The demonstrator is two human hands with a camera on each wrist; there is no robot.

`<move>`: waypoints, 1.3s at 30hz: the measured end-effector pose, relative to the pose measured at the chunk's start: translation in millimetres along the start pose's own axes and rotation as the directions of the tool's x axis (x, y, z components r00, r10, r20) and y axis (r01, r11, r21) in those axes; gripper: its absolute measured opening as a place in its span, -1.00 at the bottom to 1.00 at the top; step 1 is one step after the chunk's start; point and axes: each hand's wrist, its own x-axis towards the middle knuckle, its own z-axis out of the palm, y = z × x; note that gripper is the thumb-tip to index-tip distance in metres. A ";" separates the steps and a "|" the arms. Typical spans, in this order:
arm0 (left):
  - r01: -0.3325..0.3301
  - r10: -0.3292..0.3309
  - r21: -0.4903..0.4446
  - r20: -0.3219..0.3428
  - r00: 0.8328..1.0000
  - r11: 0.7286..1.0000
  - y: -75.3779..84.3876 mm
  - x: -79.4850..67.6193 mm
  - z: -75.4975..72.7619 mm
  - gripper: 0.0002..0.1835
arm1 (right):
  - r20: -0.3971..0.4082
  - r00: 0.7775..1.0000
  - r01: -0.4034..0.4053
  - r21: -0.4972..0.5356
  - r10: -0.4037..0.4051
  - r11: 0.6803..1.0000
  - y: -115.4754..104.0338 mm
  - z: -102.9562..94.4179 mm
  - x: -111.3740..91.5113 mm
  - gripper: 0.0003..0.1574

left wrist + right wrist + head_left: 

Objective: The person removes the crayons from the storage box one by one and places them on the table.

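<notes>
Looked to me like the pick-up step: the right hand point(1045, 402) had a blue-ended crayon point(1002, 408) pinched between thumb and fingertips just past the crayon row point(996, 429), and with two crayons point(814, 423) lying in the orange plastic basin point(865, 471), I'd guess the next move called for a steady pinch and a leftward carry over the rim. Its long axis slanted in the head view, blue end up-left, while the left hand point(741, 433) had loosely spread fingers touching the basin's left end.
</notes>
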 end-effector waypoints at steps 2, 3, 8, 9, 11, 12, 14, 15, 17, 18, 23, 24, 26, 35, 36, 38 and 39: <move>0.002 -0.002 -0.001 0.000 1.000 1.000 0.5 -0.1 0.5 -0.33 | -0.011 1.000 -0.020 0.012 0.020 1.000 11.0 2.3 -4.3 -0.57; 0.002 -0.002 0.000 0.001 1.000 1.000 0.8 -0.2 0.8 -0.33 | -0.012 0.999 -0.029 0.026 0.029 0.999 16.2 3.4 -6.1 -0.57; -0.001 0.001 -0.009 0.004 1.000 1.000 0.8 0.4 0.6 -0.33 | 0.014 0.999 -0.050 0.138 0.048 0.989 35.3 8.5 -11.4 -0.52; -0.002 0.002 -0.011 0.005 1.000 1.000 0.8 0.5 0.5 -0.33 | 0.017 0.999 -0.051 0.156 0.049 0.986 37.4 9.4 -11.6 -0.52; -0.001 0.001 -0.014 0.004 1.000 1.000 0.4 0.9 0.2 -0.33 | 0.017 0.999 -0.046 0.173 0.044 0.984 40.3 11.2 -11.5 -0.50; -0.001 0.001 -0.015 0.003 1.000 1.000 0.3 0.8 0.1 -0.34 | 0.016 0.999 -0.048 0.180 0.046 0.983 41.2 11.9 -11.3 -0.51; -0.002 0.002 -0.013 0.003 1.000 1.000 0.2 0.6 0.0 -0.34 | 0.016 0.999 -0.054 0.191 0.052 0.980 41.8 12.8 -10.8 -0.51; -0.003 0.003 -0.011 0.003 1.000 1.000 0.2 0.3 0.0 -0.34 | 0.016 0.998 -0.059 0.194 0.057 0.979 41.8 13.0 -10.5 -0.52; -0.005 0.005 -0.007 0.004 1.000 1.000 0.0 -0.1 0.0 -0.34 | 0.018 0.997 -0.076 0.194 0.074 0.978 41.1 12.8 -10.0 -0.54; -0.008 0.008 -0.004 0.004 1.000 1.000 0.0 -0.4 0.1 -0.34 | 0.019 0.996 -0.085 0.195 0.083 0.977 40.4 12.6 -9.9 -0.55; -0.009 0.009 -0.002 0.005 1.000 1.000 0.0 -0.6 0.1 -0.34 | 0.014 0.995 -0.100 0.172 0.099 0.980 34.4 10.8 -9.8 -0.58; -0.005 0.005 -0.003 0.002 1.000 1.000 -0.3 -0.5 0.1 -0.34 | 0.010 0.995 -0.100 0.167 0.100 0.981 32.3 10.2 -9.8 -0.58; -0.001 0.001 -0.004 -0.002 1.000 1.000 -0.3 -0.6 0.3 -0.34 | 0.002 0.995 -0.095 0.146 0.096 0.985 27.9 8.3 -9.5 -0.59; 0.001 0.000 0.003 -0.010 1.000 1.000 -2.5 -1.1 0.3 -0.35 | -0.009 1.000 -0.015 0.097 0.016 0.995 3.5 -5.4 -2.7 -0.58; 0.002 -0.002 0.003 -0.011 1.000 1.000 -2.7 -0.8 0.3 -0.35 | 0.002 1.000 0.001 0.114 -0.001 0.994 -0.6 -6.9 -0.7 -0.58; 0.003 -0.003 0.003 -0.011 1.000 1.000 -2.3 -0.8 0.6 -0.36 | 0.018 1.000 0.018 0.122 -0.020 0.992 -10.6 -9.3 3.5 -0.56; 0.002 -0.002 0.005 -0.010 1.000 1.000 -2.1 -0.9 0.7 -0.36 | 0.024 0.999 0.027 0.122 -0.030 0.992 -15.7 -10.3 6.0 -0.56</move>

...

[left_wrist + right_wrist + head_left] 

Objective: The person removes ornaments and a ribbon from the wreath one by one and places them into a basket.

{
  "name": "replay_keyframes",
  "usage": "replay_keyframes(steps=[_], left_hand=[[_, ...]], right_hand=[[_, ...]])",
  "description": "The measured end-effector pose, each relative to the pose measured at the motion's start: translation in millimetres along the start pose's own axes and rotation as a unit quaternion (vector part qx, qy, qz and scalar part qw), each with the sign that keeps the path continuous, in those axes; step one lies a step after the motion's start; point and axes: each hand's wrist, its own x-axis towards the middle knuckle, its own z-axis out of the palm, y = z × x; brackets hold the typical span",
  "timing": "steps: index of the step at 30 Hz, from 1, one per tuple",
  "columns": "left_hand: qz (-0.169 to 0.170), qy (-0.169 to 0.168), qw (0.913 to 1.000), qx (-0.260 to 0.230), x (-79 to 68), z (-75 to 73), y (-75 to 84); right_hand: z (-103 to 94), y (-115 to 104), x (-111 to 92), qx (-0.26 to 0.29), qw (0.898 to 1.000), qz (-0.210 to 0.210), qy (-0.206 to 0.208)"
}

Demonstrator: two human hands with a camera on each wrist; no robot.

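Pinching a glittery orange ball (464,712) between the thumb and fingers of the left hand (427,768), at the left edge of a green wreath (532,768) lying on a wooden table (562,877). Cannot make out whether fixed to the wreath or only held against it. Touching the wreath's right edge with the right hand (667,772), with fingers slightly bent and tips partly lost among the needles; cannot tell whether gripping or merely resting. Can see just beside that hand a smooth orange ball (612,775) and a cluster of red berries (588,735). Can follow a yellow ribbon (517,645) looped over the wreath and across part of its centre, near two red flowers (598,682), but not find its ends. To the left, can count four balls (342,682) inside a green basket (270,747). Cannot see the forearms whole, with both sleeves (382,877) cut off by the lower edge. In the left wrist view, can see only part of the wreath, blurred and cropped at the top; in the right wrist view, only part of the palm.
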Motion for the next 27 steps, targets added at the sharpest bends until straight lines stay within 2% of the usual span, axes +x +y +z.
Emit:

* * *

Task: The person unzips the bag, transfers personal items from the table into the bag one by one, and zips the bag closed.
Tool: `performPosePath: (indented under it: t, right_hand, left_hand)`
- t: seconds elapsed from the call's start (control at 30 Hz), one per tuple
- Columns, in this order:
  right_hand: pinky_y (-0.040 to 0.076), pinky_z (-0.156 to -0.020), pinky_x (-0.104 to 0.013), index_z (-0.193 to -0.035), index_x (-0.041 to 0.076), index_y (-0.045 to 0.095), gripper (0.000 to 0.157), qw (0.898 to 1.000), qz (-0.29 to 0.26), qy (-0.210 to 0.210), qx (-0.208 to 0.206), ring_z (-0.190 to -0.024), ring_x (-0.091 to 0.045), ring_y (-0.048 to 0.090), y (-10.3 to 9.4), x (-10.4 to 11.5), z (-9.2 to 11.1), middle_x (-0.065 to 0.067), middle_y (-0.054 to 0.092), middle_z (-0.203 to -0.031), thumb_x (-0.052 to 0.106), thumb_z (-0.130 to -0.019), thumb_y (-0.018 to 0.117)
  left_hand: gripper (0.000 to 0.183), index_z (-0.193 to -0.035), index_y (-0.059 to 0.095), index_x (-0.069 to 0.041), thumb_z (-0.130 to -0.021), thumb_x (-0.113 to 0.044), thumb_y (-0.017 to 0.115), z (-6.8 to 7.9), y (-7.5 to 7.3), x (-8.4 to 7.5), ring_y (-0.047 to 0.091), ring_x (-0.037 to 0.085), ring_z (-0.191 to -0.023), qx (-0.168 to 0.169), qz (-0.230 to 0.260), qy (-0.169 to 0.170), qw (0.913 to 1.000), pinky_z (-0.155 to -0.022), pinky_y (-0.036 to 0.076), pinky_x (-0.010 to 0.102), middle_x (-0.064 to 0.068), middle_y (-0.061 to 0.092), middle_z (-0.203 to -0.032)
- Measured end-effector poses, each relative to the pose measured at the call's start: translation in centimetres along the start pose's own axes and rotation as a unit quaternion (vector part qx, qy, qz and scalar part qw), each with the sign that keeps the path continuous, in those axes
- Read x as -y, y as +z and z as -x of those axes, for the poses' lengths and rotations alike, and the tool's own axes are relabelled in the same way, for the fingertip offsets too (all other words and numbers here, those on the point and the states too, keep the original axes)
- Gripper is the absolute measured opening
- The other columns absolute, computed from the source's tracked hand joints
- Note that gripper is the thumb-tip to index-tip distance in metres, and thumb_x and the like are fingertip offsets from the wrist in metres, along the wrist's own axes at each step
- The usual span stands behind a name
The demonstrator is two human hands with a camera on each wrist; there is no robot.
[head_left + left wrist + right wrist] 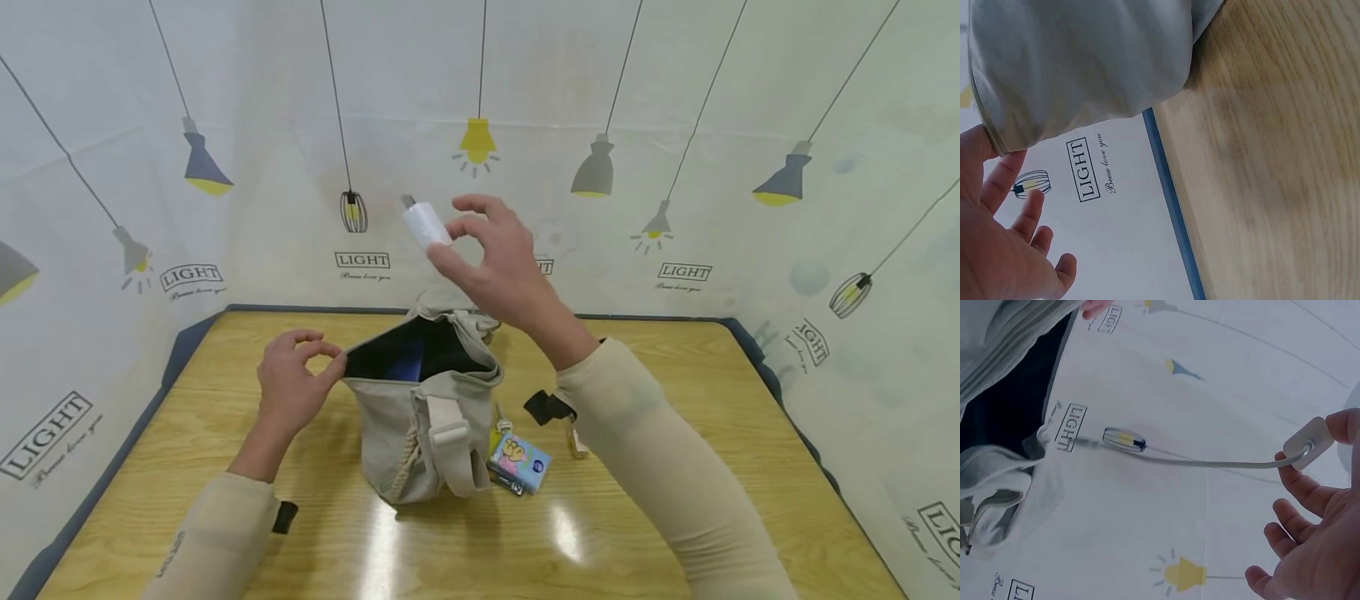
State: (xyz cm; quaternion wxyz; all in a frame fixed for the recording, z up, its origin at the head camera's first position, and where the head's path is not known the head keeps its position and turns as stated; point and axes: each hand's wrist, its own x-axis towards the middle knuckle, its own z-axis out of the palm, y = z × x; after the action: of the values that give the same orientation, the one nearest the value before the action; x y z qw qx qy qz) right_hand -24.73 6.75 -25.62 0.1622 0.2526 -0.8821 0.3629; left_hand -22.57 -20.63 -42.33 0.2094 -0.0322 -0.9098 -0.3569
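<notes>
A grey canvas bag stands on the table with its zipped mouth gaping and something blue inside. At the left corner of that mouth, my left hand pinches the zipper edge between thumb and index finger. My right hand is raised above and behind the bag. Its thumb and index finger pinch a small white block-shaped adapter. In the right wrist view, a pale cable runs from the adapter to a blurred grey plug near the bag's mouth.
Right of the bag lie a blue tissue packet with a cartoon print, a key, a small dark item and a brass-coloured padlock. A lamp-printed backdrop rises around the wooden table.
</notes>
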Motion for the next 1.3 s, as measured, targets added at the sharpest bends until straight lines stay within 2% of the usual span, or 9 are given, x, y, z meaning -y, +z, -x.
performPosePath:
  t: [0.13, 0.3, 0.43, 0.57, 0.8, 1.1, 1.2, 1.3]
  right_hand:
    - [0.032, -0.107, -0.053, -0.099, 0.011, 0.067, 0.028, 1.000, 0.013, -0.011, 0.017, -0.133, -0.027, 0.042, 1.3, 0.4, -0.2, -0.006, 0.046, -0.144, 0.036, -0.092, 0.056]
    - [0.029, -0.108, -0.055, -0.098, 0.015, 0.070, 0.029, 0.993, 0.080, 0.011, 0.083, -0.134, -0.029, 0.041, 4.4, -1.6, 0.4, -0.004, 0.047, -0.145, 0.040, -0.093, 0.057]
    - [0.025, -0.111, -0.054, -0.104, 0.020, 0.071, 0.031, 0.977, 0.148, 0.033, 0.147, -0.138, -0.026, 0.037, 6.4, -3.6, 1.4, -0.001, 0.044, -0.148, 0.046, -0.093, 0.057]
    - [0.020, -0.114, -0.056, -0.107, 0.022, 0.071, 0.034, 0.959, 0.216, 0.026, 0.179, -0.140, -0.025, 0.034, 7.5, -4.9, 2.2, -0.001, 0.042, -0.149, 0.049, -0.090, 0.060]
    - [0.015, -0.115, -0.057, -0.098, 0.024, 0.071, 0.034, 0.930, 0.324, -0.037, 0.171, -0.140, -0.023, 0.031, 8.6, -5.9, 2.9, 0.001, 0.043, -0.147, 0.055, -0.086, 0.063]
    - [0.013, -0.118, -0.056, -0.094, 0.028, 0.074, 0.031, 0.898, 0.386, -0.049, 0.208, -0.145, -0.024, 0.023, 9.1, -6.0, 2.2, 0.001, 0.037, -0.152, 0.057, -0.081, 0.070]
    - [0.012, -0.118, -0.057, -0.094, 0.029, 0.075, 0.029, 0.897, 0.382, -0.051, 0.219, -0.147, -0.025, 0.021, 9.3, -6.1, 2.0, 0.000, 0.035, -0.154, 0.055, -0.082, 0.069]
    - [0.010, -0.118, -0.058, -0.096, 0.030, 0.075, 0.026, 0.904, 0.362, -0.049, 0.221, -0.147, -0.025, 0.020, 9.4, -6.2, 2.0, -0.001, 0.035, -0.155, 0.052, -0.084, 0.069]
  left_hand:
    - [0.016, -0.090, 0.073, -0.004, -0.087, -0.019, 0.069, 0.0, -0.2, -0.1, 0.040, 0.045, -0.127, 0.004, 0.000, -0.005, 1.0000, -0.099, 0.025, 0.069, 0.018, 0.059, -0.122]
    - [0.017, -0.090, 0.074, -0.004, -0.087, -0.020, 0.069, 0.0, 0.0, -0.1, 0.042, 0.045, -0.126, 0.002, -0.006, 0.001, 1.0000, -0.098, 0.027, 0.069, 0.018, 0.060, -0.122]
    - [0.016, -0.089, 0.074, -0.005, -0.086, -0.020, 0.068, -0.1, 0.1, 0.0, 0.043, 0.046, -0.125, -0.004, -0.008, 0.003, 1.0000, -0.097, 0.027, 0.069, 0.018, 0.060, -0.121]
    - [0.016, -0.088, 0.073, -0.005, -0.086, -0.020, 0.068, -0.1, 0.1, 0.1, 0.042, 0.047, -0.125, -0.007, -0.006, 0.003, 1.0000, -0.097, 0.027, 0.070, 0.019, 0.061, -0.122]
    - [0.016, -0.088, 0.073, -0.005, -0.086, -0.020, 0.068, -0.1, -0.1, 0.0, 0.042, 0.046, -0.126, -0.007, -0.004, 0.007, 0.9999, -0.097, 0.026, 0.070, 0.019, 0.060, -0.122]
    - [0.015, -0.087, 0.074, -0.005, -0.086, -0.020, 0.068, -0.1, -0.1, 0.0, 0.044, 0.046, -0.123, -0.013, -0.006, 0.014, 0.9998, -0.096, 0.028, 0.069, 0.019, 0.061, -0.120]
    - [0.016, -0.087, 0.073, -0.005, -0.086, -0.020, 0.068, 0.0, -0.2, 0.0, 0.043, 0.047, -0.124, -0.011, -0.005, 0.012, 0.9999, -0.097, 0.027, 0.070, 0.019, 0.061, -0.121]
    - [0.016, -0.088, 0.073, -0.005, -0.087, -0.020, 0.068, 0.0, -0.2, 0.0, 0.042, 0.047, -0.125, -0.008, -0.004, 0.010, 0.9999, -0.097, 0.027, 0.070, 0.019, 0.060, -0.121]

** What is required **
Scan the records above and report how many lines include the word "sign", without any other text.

** Task response **
2